In another radio interview on November 5, Paul Buchanan singled out Fiji as of particular concern to the New Zealand ruling elite. He noted that China had supplanted Australia and New Zealand as Fiji’s primary source of overseas funds. He stated that “the Chinese embassy in Suva is the largest building in Fiji” and serves as an “electronic eavesdropping station” in the Pacific. The Chinese navy has made recent visits to Fiji.
In what will be taken in Wellington as a further danger sign, Tongan Prime Minister Akilisi Pohiva indicated last month that he intends pushing for Tonga to join the Fiji-led Pacific Islands Development Forum, from which the two local imperialist powers, Australia and New Zealand, are excluded.

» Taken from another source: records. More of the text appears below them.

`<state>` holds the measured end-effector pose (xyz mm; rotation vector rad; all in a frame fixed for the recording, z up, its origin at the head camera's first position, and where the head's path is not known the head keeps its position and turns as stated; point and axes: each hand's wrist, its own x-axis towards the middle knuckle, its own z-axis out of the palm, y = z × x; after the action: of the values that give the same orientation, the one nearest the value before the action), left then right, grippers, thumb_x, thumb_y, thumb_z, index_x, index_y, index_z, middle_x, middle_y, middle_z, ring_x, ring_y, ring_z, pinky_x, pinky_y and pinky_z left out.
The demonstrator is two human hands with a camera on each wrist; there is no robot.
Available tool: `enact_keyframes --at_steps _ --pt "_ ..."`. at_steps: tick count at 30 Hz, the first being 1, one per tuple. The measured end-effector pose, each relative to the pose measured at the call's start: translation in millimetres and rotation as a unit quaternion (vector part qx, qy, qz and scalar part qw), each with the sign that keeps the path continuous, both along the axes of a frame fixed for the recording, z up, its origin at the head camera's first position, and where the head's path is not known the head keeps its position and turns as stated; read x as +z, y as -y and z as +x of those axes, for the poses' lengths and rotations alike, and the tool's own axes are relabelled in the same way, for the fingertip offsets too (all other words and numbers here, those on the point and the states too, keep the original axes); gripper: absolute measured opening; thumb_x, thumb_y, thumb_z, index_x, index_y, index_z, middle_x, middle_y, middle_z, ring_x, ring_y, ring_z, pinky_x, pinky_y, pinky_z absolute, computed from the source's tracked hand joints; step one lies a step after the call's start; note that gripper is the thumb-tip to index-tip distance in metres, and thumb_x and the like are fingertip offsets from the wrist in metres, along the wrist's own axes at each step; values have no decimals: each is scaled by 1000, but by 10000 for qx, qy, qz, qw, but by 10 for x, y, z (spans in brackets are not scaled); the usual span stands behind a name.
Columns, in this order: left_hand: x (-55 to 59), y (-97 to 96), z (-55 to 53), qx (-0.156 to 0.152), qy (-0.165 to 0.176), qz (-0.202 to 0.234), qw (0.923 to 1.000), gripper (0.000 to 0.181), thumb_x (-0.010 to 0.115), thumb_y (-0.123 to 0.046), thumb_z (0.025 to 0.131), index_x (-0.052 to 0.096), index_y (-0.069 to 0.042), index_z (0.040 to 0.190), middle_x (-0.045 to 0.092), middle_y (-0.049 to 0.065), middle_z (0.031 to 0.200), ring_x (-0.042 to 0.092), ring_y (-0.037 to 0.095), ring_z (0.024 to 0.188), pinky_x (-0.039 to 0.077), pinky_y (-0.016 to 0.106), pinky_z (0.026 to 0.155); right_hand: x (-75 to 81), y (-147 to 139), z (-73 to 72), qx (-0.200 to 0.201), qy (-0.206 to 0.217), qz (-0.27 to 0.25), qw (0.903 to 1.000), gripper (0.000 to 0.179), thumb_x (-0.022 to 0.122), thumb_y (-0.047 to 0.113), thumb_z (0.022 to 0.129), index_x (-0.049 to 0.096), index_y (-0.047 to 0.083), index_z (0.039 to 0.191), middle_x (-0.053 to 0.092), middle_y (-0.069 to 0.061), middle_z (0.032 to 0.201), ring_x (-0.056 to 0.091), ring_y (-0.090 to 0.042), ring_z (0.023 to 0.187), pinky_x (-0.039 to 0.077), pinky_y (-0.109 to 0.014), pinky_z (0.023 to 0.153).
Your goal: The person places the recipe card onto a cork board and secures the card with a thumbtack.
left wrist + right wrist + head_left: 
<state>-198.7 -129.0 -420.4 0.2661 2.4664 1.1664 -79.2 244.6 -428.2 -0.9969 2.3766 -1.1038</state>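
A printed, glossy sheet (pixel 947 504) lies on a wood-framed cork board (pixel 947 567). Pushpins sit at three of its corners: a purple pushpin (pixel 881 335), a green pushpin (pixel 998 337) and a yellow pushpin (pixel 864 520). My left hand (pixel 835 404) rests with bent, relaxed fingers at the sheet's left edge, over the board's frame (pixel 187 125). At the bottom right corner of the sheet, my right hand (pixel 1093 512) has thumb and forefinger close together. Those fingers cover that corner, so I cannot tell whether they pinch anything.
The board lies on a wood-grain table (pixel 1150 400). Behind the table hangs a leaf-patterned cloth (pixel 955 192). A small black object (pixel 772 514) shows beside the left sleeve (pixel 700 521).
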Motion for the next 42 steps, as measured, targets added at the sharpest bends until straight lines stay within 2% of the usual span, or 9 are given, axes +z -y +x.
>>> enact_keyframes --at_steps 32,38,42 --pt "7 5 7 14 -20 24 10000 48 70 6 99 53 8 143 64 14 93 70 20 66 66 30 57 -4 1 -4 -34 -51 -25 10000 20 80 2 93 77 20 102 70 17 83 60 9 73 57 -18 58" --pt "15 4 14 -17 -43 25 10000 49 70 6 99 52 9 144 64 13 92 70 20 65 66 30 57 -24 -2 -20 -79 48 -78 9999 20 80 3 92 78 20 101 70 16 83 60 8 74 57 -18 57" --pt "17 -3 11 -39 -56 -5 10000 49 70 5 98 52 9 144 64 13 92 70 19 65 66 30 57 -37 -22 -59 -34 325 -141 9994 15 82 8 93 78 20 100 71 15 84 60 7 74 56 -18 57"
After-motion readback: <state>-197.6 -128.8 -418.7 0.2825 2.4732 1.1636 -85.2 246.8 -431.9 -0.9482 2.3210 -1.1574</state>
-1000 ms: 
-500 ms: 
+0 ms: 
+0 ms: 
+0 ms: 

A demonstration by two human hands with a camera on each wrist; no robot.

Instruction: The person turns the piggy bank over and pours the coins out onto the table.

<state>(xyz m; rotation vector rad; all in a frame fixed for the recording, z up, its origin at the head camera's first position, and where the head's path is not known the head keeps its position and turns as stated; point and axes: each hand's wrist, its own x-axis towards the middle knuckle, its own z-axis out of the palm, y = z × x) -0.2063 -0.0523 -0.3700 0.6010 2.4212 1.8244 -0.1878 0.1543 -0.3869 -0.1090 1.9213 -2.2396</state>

Underlining the restoration of New Zealand’s defence ties with the US, the NZ Navy has invited the US to join its 75th birthday celebrations next year, a move that would end the 30-year freeze on US military ship visits. New Zealand’s nuclear-free policy, enacted in 1985, bans nuclear-powered and nuclear-armed ships from entering its ports. As a result, New Zealand was suspended from membership of the three-power ANZUS alliance with the US and Australia.
While the entire political establishment supports the military and intelligence alliance with the US, the government has sought to avoid alienating China, New Zealand’s second most important trading partner. However, the government’s balancing act has become increasingly difficult to sustain. In September, the cabinet blocked a $NZ88 million bid from a subsidiary of Chinese company Shanghai Pengxin to purchase the Lochinver Station, one of the country’s biggest farms.
The main opposition parties, Labour, the Greens, and New Zealand First, have pushed for a more open alignment with the US against China. The 1999-2008 Labour government restored ties with the US by sending troops to assist the illegal occupations of Iraq and Afghanistan. The opposition parties have whipped up a xenophobic campaign against “foreigners”—principally Chinese—purchasing houses and land in New Zealand, scapegoating them for ballooning property prices.
During a visit to Beijing last month, Labour leader Andrew Little said he raised the “possibility of increasing restrictions” on land sales to foreigners with Chinese Vice President Li Yuanchao. In fact Labour’s policy is to ban foreign homebuyers altogether.
None of the opposition parties has in any way criticised Exercise Southern Katipo. Ominously, all have been silent about its implications for the working class in New Zealand and throughout the Asian region.